Source data:
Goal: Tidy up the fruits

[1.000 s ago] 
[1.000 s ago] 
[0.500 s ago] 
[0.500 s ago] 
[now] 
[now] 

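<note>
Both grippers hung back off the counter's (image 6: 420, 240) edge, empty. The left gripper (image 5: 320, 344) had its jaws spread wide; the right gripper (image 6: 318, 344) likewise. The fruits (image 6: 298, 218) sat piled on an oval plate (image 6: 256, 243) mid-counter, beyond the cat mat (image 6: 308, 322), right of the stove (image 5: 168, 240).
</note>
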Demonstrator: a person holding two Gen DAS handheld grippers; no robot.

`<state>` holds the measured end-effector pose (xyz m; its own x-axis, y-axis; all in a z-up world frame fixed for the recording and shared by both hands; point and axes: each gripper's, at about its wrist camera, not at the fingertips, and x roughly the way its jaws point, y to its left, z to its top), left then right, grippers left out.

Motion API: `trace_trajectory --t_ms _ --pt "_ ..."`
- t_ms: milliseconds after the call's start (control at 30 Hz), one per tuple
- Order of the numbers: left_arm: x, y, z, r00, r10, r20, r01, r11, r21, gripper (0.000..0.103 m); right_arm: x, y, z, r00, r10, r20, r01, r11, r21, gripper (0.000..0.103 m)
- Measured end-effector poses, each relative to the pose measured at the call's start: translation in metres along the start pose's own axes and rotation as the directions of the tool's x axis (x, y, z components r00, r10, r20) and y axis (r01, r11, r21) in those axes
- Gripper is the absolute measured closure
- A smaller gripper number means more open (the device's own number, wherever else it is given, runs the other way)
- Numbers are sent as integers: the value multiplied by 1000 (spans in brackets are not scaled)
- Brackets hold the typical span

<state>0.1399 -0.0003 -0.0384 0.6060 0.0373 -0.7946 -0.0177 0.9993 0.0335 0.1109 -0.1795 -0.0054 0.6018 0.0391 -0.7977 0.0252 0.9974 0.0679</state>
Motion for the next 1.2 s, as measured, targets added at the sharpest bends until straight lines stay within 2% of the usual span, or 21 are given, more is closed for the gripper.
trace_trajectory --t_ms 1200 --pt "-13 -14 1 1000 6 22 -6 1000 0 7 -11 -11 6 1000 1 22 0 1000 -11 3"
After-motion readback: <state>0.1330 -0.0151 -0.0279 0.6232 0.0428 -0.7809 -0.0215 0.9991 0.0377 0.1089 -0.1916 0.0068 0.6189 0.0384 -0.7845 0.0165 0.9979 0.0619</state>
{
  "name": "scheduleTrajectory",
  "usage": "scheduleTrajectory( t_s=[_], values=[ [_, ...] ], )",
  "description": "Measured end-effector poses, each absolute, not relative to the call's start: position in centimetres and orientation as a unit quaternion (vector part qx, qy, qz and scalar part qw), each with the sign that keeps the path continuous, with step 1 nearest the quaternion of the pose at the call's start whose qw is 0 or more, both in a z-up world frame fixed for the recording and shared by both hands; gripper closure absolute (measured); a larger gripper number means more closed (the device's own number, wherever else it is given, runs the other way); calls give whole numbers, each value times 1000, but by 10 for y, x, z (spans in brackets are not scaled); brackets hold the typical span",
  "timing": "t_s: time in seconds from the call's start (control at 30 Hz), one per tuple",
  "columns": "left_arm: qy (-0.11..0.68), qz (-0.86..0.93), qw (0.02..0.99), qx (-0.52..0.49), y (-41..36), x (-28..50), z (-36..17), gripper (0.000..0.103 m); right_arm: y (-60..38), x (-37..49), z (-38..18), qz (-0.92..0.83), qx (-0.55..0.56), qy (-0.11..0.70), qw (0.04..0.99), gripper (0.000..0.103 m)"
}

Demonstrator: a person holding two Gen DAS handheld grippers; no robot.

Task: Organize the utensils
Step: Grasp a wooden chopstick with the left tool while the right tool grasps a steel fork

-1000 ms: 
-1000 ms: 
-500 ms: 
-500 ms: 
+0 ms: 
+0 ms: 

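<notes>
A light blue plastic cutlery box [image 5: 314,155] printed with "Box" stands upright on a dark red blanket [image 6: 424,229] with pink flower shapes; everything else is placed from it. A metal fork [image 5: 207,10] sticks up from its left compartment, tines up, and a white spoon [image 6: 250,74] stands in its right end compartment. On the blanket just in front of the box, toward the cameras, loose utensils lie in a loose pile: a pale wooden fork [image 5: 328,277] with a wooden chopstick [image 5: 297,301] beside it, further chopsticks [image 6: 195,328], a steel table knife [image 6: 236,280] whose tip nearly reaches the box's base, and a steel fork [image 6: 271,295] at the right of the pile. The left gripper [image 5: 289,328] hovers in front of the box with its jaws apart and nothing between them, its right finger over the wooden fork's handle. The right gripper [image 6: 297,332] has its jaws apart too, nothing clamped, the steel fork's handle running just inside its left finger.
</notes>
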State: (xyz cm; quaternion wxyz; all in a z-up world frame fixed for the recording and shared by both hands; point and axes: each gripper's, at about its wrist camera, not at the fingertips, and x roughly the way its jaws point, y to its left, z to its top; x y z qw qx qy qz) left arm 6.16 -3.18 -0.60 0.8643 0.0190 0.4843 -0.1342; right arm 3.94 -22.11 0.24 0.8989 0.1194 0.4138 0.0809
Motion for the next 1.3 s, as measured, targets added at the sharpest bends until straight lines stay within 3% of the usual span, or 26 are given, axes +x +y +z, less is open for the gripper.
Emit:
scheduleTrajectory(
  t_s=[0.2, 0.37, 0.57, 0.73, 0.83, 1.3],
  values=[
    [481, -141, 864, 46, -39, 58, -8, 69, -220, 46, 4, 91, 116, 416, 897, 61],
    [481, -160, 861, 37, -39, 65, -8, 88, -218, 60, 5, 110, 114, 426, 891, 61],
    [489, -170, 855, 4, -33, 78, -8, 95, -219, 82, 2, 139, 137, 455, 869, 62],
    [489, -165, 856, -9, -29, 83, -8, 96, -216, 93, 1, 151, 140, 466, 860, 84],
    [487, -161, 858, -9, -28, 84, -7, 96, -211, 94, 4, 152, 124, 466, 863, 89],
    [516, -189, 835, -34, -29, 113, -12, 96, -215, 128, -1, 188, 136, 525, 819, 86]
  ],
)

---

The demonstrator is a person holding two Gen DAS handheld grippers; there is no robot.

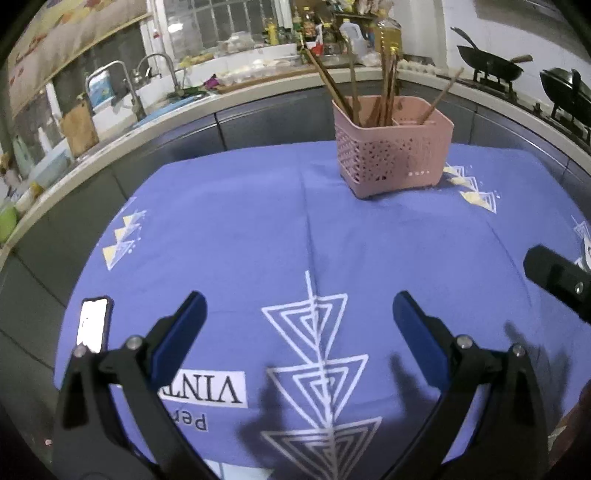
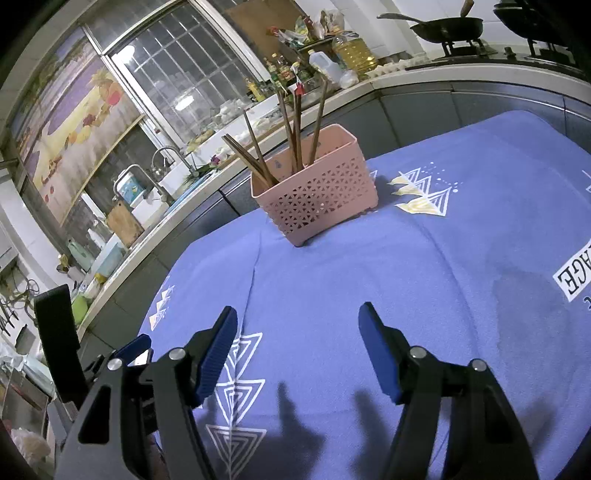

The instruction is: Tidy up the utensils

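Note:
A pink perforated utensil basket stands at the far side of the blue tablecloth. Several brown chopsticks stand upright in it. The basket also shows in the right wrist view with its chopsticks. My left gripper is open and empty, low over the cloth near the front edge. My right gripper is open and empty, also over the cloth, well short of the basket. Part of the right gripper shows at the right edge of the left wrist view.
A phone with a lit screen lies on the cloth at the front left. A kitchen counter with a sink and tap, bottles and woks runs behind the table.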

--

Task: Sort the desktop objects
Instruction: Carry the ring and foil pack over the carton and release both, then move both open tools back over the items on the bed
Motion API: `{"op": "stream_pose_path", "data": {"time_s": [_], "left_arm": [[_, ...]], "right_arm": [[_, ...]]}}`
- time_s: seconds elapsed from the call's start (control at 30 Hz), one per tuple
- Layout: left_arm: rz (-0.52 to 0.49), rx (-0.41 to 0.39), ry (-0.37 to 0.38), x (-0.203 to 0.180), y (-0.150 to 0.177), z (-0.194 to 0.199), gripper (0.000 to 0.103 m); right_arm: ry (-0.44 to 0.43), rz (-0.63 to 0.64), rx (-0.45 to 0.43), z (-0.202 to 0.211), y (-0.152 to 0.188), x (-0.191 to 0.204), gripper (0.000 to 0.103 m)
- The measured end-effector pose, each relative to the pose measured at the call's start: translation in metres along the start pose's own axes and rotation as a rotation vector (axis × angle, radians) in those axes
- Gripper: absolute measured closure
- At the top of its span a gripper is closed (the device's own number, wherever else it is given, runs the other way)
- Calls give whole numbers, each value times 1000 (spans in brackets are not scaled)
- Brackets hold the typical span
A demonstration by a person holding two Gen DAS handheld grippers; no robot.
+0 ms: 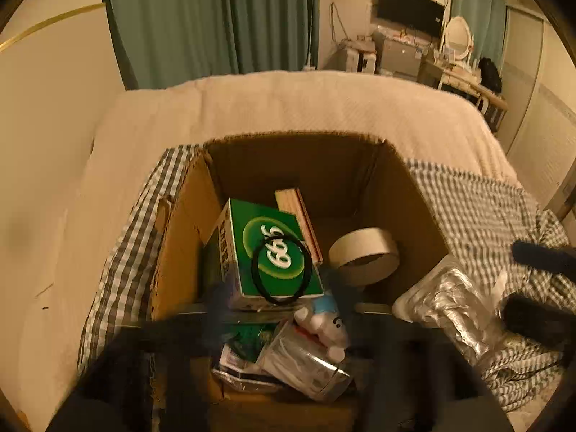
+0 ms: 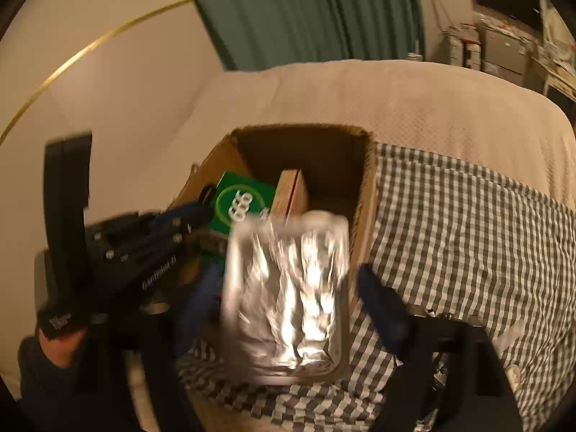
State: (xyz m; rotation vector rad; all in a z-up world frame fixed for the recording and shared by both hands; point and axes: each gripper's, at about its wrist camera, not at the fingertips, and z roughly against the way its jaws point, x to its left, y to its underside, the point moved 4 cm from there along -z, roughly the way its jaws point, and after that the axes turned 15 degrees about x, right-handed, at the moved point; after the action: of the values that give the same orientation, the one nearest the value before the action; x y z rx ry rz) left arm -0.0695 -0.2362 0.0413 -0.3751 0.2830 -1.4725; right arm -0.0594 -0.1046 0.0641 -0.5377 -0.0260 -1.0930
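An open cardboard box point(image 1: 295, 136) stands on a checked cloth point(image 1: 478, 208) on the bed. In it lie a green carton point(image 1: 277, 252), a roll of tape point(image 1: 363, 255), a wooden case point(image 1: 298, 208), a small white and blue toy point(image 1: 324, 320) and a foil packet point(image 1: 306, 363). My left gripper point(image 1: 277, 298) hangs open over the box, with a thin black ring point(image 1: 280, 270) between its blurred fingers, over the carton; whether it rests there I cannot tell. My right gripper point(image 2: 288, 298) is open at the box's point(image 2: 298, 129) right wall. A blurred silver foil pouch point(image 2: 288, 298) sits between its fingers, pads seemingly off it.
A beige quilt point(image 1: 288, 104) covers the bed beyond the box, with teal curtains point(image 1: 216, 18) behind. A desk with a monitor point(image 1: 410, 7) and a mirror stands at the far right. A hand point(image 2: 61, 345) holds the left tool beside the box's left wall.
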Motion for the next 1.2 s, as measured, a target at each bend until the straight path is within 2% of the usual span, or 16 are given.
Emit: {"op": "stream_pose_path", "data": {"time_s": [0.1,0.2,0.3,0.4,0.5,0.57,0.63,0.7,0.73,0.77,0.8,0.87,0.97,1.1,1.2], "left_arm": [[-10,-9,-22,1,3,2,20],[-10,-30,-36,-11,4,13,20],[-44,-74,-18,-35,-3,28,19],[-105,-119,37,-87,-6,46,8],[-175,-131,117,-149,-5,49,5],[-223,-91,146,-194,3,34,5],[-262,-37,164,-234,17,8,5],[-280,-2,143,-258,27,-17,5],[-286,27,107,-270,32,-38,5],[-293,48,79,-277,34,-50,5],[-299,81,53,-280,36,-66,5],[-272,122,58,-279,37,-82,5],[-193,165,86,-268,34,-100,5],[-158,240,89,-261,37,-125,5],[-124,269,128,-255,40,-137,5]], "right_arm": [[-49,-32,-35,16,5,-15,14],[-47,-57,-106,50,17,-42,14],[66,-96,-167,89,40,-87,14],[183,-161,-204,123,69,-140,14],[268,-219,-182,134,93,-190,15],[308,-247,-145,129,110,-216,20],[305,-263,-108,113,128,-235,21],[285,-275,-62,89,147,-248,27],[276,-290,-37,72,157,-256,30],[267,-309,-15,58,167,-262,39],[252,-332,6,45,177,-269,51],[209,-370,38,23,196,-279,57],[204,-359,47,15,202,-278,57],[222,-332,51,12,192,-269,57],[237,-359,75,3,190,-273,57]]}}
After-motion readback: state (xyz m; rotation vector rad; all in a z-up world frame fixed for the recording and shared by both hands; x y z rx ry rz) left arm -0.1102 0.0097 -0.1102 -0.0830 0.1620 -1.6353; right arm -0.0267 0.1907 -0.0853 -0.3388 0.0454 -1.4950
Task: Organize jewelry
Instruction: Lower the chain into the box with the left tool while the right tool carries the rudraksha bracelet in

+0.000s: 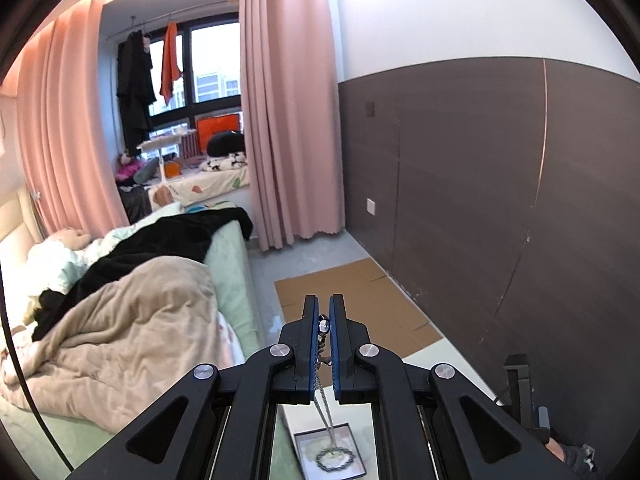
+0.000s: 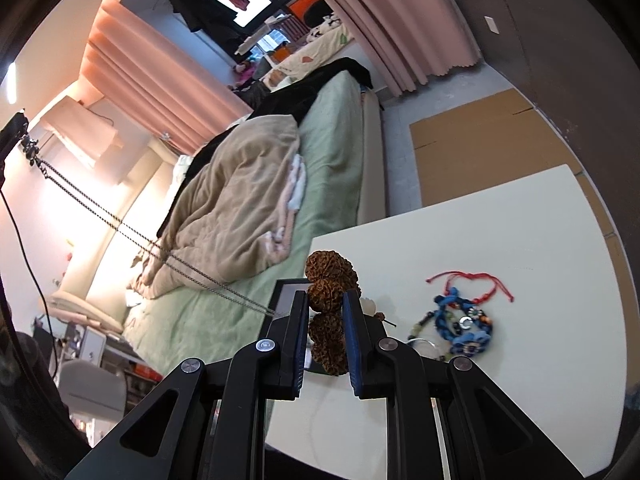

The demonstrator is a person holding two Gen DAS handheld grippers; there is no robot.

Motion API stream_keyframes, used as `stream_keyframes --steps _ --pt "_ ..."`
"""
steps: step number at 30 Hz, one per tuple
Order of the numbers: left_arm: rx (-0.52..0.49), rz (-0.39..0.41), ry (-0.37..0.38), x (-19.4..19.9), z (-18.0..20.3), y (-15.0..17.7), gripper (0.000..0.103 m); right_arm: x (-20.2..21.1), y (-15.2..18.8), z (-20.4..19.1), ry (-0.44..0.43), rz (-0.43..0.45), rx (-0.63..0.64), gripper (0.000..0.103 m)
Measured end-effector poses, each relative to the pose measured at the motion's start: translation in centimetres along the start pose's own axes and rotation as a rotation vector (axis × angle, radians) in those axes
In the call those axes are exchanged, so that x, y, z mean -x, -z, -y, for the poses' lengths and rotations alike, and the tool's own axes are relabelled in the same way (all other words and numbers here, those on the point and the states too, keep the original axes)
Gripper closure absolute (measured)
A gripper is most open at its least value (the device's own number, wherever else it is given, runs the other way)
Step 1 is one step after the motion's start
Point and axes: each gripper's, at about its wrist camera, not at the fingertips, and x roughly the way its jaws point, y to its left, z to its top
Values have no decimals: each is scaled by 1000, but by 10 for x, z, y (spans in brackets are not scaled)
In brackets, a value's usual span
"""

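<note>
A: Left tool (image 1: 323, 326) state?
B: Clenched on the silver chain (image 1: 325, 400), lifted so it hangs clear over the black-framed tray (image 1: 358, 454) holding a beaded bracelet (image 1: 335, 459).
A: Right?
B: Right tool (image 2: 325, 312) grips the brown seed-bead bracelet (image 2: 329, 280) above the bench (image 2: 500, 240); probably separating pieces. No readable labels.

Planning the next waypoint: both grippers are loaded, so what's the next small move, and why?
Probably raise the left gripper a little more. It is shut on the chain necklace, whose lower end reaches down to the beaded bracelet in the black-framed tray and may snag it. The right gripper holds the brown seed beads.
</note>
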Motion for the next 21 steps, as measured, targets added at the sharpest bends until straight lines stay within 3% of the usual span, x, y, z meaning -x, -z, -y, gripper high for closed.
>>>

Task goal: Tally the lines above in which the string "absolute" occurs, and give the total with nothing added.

Answer below: 4